We followed up with asking the agency about why the ventilator requirement was lifted in this case and if that will be lifted for parents like Louise in future cases.
This is the response they released on Monday:
“We have not changed our criteria. All requests for prior-authorization are considered individually. To date Indiana has approved the administration of this drug in three children. This child will be the fourth. The cost of the treatment is not a factor in our prior authorization criteria. Indiana Medicaid, by law, makes available all FDA approved drugs except those specifically excluded from coverage. The criteria used for prior authorization is based on clinical evidence only.”

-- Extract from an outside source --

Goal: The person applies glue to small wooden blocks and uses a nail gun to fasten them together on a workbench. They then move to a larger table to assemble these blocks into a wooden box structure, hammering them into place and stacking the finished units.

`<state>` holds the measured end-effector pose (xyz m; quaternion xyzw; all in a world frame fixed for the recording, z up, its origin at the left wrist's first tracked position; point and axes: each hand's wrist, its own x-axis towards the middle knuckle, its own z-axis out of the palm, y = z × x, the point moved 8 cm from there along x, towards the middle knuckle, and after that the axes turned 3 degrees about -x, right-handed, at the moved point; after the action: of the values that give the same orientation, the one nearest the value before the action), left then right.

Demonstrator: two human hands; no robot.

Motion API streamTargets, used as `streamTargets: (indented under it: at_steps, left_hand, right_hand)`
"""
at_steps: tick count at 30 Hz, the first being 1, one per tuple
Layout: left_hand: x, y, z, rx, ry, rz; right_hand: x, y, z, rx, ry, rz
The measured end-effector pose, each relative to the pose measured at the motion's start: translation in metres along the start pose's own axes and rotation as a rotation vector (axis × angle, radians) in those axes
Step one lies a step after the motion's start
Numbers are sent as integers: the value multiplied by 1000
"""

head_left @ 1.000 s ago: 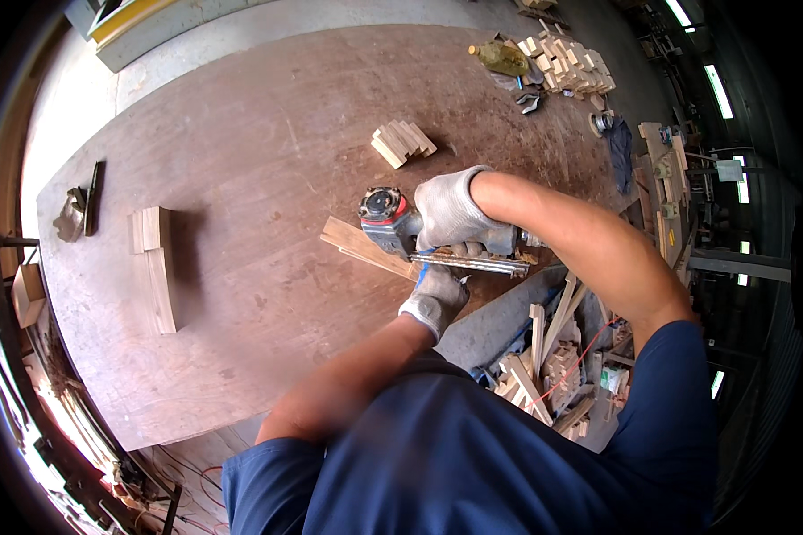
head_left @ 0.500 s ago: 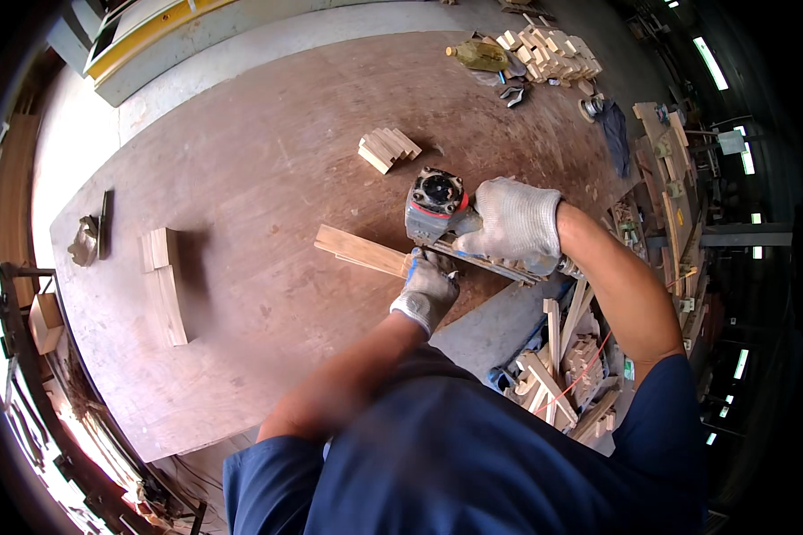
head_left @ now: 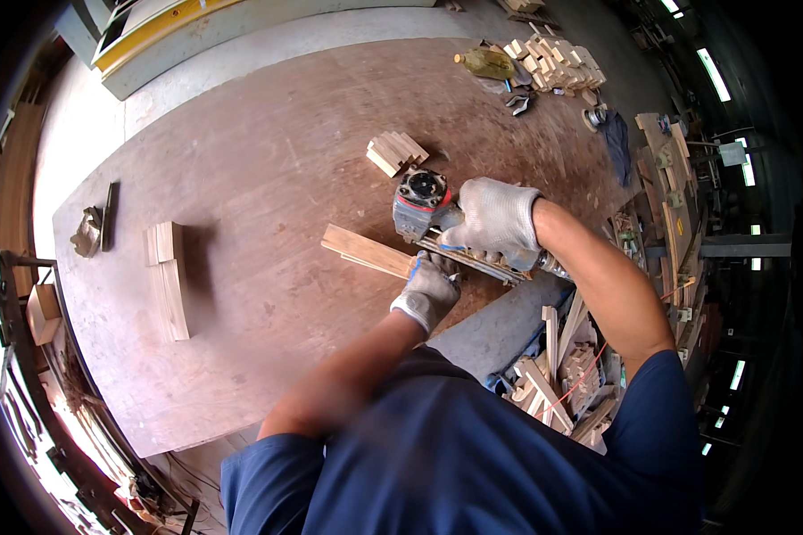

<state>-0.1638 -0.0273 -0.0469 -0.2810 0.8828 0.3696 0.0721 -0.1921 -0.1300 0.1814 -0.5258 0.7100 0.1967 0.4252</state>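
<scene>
The right hand [head_left: 495, 216], in a pale knitted work glove, holds a grey, red-banded power nailer with a round black cap [head_left: 419, 198]; its fingers are wrapped around the handle. The cap faces upward, and the tool's long metal magazine [head_left: 486, 265] slants down toward the right, just beside the left hand [head_left: 429, 290]. That hand wears a similar pale glove with blue at the fingers, which are bent closed over the near end of two flat, light-brown wooden strips [head_left: 366, 251]. Whether the left fingers also touch the magazine I cannot tell — the two overlap in this view. The strips lie one partly over the other on the broad reddish-brown wooden worktop [head_left: 268, 134], pointing away to the left, near its front edge.

Beyond the nailer's cap sits a small bundle of short pale wooden blocks [head_left: 395, 152]. Well apart to the left stands a stack of longer light-brown wooden pieces [head_left: 171, 290], with a thin dark bar [head_left: 109, 216] farther left. At the far right corner, a yellow-green plastic bottle [head_left: 488, 62] lies beside a large pile of pale wooden blocks [head_left: 558, 64].
</scene>
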Motion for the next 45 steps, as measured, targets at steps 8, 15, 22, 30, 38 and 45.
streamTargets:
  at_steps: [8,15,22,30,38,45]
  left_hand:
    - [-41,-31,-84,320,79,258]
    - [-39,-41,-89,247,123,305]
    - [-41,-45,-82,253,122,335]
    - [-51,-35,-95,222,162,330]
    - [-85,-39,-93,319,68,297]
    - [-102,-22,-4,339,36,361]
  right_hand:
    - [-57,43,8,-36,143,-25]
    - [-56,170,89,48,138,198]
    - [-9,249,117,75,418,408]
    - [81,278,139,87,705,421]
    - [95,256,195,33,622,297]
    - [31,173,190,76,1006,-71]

It’s a fight involving Zolgensma that has happened in several other states as well, including one highly publicized case involving a boy named Axel Dennis where U.S. Sen. Bill Cassidy even got involved by writing a letter to the Louisiana Department of Health Medicaid Services.
Louise is thankful that Indiana is one of the few states which now screens for SMA.
Anthony was approved by Medicaid for Spinraza and received the initial four treatments already. It would have require coming back for treatment every four months for life to get another dose with a price tag of $125,000 each.
Because of the flu restrictions in place at the hospital, it may be months before Anthony’s brothers get to see Anthony again.
Because Louise and her family live in Evansville, she’s been staying 28 days a month at the Ronald McDonald House down the street from Riley. One special part for her is that she used to volunteer at the location in Evansville but tells News 8 she never knew what it meant for families until now.